+++ Information supplied

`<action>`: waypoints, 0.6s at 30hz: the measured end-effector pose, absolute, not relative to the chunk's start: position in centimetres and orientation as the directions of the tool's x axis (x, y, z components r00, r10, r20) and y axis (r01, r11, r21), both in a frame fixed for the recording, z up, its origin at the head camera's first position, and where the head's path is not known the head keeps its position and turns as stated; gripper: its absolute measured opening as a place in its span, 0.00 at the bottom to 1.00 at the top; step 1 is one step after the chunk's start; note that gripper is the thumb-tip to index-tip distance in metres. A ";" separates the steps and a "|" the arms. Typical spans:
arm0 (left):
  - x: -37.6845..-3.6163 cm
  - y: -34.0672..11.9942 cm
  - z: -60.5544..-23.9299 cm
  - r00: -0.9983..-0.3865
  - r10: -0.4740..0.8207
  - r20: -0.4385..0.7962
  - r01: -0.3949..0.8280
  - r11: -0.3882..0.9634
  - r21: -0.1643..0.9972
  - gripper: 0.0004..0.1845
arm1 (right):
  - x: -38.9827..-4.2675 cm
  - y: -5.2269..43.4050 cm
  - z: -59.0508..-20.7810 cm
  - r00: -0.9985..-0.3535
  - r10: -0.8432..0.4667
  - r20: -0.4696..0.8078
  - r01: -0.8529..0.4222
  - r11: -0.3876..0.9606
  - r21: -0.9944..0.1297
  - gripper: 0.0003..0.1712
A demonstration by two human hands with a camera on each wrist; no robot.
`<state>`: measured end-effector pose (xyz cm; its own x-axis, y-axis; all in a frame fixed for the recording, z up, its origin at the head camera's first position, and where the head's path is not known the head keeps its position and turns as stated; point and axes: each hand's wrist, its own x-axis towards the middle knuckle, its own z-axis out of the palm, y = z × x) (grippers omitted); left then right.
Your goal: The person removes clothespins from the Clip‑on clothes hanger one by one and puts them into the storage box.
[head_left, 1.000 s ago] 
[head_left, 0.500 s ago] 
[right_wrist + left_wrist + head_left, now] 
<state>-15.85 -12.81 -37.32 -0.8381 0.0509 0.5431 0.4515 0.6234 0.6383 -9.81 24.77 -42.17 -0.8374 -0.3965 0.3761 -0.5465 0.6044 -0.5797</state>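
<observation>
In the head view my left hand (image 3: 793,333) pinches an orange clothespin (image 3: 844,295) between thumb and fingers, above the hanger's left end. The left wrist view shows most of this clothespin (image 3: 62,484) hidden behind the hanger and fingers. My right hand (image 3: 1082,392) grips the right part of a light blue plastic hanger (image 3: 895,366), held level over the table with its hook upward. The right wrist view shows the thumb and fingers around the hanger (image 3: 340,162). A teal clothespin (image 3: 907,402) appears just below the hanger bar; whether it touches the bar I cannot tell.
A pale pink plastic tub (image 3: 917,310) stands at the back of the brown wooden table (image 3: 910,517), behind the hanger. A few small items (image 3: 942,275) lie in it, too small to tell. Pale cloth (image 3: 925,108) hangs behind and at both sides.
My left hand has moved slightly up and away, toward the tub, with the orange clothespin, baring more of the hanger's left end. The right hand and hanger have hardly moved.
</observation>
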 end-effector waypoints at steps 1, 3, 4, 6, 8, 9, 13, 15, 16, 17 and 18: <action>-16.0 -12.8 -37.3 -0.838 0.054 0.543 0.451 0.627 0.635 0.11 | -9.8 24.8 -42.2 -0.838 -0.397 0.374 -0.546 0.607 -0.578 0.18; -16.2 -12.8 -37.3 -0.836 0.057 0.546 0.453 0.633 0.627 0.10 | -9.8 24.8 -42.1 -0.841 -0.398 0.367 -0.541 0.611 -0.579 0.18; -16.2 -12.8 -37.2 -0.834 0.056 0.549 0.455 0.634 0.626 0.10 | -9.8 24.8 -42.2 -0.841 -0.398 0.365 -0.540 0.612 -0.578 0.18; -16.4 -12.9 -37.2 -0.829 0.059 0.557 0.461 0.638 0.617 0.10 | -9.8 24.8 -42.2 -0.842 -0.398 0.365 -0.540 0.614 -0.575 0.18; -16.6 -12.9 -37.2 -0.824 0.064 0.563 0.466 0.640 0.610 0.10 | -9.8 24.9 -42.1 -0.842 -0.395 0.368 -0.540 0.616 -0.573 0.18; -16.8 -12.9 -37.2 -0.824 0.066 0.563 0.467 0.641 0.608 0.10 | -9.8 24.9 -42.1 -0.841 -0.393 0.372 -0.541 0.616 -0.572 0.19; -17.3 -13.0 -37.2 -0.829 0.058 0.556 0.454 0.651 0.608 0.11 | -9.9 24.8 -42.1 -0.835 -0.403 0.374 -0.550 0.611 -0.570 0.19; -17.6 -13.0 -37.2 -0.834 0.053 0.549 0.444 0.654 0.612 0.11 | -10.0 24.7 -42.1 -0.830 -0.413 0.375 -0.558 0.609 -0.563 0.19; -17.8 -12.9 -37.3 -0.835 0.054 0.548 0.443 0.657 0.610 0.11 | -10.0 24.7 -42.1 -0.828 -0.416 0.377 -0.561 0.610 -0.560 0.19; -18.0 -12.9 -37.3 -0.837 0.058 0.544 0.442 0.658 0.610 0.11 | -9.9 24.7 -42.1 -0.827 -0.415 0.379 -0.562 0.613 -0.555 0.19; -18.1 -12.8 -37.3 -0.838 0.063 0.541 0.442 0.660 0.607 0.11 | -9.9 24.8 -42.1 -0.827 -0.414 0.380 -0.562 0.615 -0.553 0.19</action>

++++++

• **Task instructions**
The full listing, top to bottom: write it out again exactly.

• **Task response**
`<action>`: waypoints, 0.6s at 30hz: the measured end-effector pose, absolute, not relative to the chunk's start: position in centimetres and orientation as the directions of the tool's x axis (x, y, z components r00, r10, r20) and y axis (r01, r11, r21), both in a frame fixed for the recording, z up, its origin at the head camera's first position, and where the head's path is not known the head keeps its position and turns as stated; gripper: its absolute measured opening as a place in its span, 0.00 at the bottom to 1.00 at the top; step 1 is one step after the chunk's start; note that gripper is the thumb-tip to index-tip distance in metres. A ";" separates the steps and a "|" the arms. Typical spans:
arm0 (left):
  - x: -37.6845..-3.6163 cm
  - y: -34.0672..11.9942 cm
  - z: -60.5544..-23.9299 cm
  - r00: -0.9983..-0.3865
  - r10: -0.4740..0.8207
  - r20: -0.4385..0.7962
  - r01: -0.3949..0.8280
  - r11: -0.3882..0.9634
  - r21: -0.1643..0.9972
  - gripper: 0.0004..0.1845
arm1 (right):
  - x: -38.9827..-4.2675 cm
  - y: -5.2269..43.4050 cm
  - z: -59.0508..-20.7810 cm
  - r00: -0.9985..-0.3535
  - r10: -0.8432..0.4667
  - r20: -0.4696..0.8078
  - r01: -0.8529..0.4222
  - r11: -0.3876..0.9606
  - r21: -0.9944..0.1297
  - gripper: 0.0003..0.1712
A demonstration by two human hands with a camera on each wrist; no robot.
`<state>`: measured end-effector pose (xyz cm; its own x-axis, y-axis; all in a frame fixed for the recording, z up, its origin at the head camera's first position, and where the head's path is not known the head keeps its position and turns as stated; point and axes: each hand's wrist, its own x-axis towards the middle knuckle, its own z-axis out of the palm, y = z × x) (grippers omitted); left then right.
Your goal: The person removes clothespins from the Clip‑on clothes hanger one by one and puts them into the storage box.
[head_left, 1.000 s ago] 
[head_left, 0.500 s ago] 
[right_wrist + left_wrist + head_left, now] 
<state>-15.85 -12.81 -37.32 -0.8381 0.0509 0.5431 0.4515 0.6234 0.6383 -9.81 24.77 -42.17 -0.8374 -0.3965 0.3761 -0.5465 0.6044 -0.5797</state>
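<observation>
In the head view my left hand (image 3: 793,333) pinches an orange clothespin (image 3: 844,295) between thumb and fingers, above the hanger's left end. The left wrist view shows most of this clothespin (image 3: 62,484) hidden behind the hanger and fingers. My right hand (image 3: 1082,392) grips the right part of a light blue plastic hanger (image 3: 895,366), held level over the table with its hook upward. The right wrist view shows the thumb and fingers around the hanger (image 3: 340,162). A teal clothespin (image 3: 907,402) appears just below the hanger bar; whether it touches the bar I cannot tell.
A pale pink plastic tub (image 3: 917,310) stands at the back of the brown wooden table (image 3: 910,517), behind the hanger. A few small items (image 3: 942,275) lie in it, too small to tell. Pale cloth (image 3: 925,108) hangs behind and at both sides.
My left hand has moved slightly up and away, toward the tub, with the orange clothespin, baring more of the hanger's left end. The right hand and hanger have hardly moved.
</observation>
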 end-effector waypoints at steps 1, 3, 4, 6, 8, 9, 13, 15, 16, 17 and 18: <action>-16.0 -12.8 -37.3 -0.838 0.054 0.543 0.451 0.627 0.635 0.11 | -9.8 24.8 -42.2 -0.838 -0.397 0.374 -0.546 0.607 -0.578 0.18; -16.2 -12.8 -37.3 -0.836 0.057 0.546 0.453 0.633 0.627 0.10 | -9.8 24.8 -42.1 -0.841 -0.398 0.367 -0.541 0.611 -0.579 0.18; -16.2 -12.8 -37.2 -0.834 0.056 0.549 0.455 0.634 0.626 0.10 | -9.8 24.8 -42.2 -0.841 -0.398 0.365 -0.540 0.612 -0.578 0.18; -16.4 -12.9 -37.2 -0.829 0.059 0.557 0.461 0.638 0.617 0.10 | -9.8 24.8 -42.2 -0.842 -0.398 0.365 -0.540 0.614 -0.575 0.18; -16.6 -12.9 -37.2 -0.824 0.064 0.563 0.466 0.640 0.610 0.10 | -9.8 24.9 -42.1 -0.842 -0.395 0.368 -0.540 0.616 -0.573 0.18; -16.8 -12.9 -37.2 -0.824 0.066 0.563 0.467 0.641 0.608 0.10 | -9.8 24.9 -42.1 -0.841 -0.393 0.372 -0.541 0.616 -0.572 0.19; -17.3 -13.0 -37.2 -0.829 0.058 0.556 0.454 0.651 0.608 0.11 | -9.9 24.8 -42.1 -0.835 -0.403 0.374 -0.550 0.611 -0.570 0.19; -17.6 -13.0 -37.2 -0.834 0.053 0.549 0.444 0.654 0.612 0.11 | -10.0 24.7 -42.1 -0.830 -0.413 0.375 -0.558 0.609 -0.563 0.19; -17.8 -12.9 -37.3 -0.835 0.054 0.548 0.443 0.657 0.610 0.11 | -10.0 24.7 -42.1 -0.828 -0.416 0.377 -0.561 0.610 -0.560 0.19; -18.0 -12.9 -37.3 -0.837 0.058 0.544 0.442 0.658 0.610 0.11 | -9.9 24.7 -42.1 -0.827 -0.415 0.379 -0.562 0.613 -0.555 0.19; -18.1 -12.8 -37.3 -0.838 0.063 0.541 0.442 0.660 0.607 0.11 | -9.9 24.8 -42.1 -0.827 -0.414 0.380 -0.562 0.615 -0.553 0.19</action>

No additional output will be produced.